GOAL OF THE EXERCISE: Exactly the lines below from the one with "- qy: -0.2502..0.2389" up to and including the one with "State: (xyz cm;" make up the answer, with nothing else added.

• • • • • • •

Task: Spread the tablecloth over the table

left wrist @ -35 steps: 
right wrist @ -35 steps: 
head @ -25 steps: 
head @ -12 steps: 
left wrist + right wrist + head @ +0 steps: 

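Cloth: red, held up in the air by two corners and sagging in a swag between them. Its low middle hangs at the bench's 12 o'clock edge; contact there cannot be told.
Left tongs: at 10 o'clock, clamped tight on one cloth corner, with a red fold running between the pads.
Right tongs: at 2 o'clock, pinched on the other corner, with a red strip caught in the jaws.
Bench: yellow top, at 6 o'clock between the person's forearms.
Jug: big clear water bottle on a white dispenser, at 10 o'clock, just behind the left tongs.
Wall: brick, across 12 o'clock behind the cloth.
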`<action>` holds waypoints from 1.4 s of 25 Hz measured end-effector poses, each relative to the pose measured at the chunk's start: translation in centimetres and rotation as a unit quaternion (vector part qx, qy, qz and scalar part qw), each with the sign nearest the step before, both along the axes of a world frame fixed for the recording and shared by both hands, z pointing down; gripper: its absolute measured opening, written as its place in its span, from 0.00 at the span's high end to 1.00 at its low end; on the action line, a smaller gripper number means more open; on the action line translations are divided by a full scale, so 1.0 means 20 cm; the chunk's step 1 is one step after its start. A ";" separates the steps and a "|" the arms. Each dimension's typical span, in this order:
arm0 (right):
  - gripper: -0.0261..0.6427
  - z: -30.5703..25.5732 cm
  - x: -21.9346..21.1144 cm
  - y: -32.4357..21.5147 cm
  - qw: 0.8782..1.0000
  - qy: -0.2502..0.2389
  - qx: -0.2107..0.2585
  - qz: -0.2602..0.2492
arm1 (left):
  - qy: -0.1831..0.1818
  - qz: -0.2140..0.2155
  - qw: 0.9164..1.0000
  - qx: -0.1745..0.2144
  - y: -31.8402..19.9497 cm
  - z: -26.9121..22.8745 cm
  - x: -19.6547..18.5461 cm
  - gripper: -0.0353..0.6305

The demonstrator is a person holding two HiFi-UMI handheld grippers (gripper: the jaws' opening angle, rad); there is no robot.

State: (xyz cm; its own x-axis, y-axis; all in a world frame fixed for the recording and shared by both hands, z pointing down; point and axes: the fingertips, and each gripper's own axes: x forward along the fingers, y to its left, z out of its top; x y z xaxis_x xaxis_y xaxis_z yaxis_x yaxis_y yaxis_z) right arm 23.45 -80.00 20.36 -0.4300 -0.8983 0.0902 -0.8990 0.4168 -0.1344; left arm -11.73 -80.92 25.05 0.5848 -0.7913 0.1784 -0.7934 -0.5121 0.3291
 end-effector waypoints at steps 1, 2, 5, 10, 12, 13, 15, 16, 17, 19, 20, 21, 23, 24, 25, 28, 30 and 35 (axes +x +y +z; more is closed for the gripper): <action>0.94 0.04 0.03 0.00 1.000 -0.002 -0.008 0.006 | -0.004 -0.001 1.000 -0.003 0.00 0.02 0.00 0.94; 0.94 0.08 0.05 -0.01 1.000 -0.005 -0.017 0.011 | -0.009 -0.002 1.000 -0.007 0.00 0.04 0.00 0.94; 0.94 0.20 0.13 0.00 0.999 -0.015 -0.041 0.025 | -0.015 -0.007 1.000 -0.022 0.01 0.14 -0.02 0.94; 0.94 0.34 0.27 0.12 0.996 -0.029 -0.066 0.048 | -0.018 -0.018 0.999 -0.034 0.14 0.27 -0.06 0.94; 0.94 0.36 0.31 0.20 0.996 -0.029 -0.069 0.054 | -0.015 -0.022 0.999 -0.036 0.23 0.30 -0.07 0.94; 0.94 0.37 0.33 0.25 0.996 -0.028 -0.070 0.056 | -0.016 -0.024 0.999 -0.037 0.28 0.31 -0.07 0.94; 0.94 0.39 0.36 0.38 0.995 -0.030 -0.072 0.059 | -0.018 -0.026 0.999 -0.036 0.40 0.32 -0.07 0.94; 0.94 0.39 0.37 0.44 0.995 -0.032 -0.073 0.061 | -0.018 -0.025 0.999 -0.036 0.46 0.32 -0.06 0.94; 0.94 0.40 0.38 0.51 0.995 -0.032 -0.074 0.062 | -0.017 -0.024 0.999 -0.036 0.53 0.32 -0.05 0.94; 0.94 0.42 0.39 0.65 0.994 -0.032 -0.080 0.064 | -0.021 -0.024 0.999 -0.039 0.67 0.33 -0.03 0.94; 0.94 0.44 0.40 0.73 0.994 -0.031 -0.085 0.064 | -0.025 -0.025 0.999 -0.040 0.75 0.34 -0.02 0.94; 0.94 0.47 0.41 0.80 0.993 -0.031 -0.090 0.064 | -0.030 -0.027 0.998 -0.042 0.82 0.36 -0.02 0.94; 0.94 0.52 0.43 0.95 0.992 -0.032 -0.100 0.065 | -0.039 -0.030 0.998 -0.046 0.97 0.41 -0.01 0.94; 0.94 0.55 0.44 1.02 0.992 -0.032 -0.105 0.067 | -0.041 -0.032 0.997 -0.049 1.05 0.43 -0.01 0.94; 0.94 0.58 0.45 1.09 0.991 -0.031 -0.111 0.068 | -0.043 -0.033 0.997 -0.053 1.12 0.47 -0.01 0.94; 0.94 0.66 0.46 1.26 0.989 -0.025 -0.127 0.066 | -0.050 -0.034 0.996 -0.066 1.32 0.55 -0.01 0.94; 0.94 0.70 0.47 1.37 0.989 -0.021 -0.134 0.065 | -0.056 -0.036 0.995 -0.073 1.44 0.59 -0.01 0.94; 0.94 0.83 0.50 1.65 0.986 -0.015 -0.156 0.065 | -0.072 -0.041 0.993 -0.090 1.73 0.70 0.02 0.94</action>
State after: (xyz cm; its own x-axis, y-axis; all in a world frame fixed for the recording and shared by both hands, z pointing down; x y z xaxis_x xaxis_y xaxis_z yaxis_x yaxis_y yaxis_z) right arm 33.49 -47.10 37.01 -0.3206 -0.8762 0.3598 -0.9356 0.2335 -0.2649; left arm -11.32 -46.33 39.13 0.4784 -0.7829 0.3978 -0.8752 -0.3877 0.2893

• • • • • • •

EXERCISE RESPONSE:
  - qy: -0.2502..0.2389
  - qx: -0.2107..0.2585
  - qz: -0.2602..0.2492
arm1 (left):
  - qy: -0.1831..0.1818
  - qz: -0.2140..0.2155
  - qw: 0.9164..1.0000
  - qx: -0.1745..0.2144
  - y: -31.8402..19.9497 cm
  - z: -26.9121..22.8745 cm
  - x: -19.6547..18.5461 cm
  - gripper: -0.0353..0.6305

The demonstrator is a person holding two HiFi-UMI handheld grippers (gripper: the jaws' opening angle, rad); there is no robot.

State: (xyz cm; its own x-axis, y-axis; all in a world frame fixed for the recording and shared by both hands, z pointing down; point and axes: the fingertips, and each gripper's own axes: x forward along the fingers, y to its left, z out of its top; x y z xaxis_x xaxis_y xaxis_z yaxis_x yaxis_y yaxis_z) right arm 23.45 -80.00 20.36 -0.4300 -0.8983 0.0902 -0.8990 0.4168 -0.1344; left arm -11.73 -80.92 25.05 0.5848 -0.7913 0.1784 -0.7934 -0.5121 0.3291

Nothing remains to be added to this answer.